What is needed: Your copy should hold the lines below from the first through the one that contains "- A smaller", each retyped exactly, and no pictures.

(Beginning of Dataset entries)

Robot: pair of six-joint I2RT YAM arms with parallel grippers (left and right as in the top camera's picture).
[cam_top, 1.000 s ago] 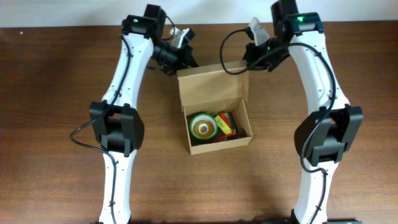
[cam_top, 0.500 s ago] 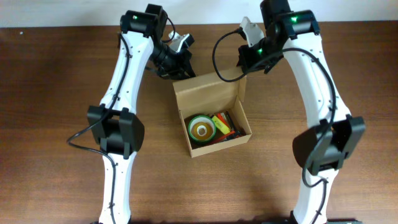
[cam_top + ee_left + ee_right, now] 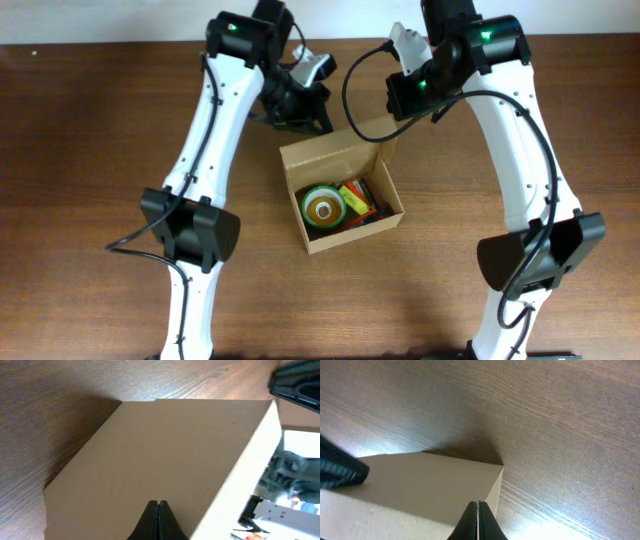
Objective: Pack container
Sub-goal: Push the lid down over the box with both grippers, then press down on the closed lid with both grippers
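Left end effector (image 3: 305,108) and right end effector (image 3: 398,100) hang by the raised flap (image 3: 335,158) of the box (image 3: 392,190), which sits mid-desk (image 3: 90,150). From the left wrist, its fingers (image 3: 150,522) are pinched together, empty, over the flap. From the right wrist, its fingers (image 3: 470,525) are likewise closed on nothing, near the flap's corner.

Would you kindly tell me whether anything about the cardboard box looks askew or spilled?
Nothing is spilled or damaged. The small tan cardboard box sits skewed on the brown wooden table, its hinged flap lid half raised.
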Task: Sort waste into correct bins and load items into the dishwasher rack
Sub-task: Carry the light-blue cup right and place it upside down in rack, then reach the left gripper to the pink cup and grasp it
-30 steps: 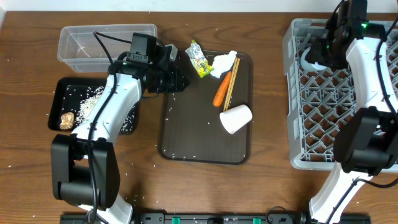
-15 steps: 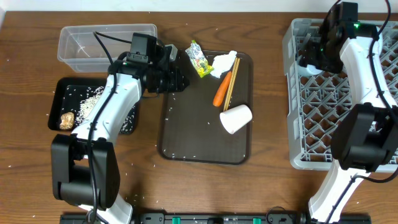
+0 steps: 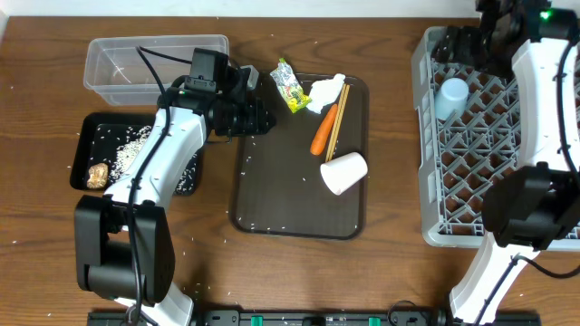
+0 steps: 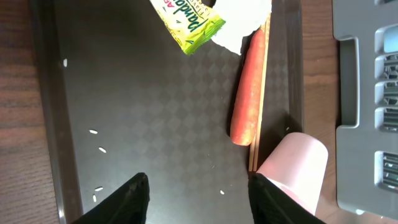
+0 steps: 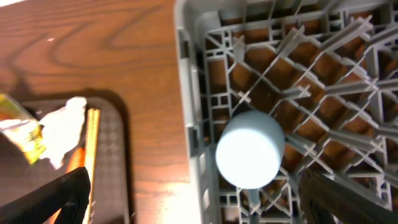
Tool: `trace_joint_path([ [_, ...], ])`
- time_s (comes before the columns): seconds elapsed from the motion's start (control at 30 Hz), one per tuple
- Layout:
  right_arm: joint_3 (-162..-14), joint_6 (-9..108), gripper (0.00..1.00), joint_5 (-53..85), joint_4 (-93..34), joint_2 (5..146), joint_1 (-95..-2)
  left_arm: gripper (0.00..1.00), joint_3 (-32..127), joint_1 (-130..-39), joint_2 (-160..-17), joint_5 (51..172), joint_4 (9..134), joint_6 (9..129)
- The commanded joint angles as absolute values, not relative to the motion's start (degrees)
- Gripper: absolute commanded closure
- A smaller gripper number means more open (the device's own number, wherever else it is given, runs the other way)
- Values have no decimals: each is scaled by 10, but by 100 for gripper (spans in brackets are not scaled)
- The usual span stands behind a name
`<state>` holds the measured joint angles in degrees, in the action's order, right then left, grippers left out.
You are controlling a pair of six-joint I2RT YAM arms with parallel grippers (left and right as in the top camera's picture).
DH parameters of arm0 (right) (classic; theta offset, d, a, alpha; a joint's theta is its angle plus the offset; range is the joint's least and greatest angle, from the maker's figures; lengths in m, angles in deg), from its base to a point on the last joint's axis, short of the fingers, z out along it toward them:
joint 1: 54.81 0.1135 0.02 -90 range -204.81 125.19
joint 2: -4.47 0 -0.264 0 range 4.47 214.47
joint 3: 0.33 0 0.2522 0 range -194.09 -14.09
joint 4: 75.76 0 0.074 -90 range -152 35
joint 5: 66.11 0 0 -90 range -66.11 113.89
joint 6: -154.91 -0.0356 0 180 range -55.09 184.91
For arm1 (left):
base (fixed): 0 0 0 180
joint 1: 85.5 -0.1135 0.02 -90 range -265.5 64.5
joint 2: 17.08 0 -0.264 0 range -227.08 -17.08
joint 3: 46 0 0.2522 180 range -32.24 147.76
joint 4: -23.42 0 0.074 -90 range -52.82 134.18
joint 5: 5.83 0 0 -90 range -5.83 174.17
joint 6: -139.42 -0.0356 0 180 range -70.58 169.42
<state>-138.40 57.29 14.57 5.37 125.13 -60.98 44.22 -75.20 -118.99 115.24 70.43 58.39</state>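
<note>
Both are empty: left gripper (image 4: 199, 196) half-spread, right gripper (image 5: 202, 196) wide apart. I'd pinch the orange carrot (image 4: 247, 93) mid-length, at one o'clock from the left gripper; it looks stiff, smooth, light.

arms (image 3: 154, 163): white shells | joints: black | cables (image 3: 145, 56): black | LED (image 3: 545, 14): green

rack (image 3: 480, 181) right, small cup (image 3: 450, 93) in its far-left part; serving tray (image 3: 281, 181) centre, carrot (image 3: 323, 131) beside chopsticks (image 3: 336, 125) on it; tub (image 3: 109, 68) behind shallow tray (image 3: 91, 122), left.

Lt-blue cup (image 3: 450, 93), grey lattice rack (image 3: 426, 163), orange carrot (image 3: 323, 131), pink cup (image 4: 292, 171), dk-brown tray (image 3: 272, 181).
</note>
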Motion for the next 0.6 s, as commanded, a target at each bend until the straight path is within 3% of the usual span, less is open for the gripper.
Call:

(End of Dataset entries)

Answer area:
Robot: pair of six-joint I2RT YAM arms with parallel grippers (left and right as in the top camera's picture).
[cam_top, 1.000 s ago] 
[cam_top, 0.500 s ago] 
[cam_top + ee_left + ee_right, now] 
Objective: Pack container
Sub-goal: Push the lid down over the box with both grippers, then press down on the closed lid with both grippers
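Left end effector (image 3: 305,108) and right end effector (image 3: 398,100) hang by the raised flap (image 3: 335,158) of the box (image 3: 392,190), which sits mid-desk (image 3: 90,150). From the left wrist, its fingers (image 3: 150,522) are pinched together, empty, over the flap. From the right wrist, its fingers (image 3: 470,525) are likewise closed on nothing, near the flap's corner.

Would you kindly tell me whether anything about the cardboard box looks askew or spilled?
Nothing is spilled or damaged. The small tan cardboard box sits skewed on the brown wooden table, its hinged flap lid half raised.
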Task: Sort waste into correct bins and load items into the dishwasher rack
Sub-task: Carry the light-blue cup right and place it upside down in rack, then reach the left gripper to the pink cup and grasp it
-30 steps: 
-15 steps: 
+0 steps: 
+0 steps: 
+0 steps: 
Tool: `trace_joint_path([ [_, ...], ])`
- time_s (comes before the columns): seconds elapsed from the motion's start (control at 30 Hz), one per tuple
- Layout:
  right_arm: joint_3 (-162..-14), joint_6 (-9..108), gripper (0.00..1.00), joint_5 (-53..85), joint_4 (-93..34), joint_2 (5..146), joint_1 (-95..-2)
  left_arm: gripper (0.00..1.00), joint_3 (-32..127), joint_1 (-130..-39), joint_2 (-160..-17), joint_5 (51..172), joint_4 (9..134), joint_6 (9..129)
- The commanded joint angles as absolute values, not relative to the motion's start (degrees)
- Gripper: absolute commanded closure
- A smaller gripper number means more open (the device's own number, wherever else it is given, runs the other way)

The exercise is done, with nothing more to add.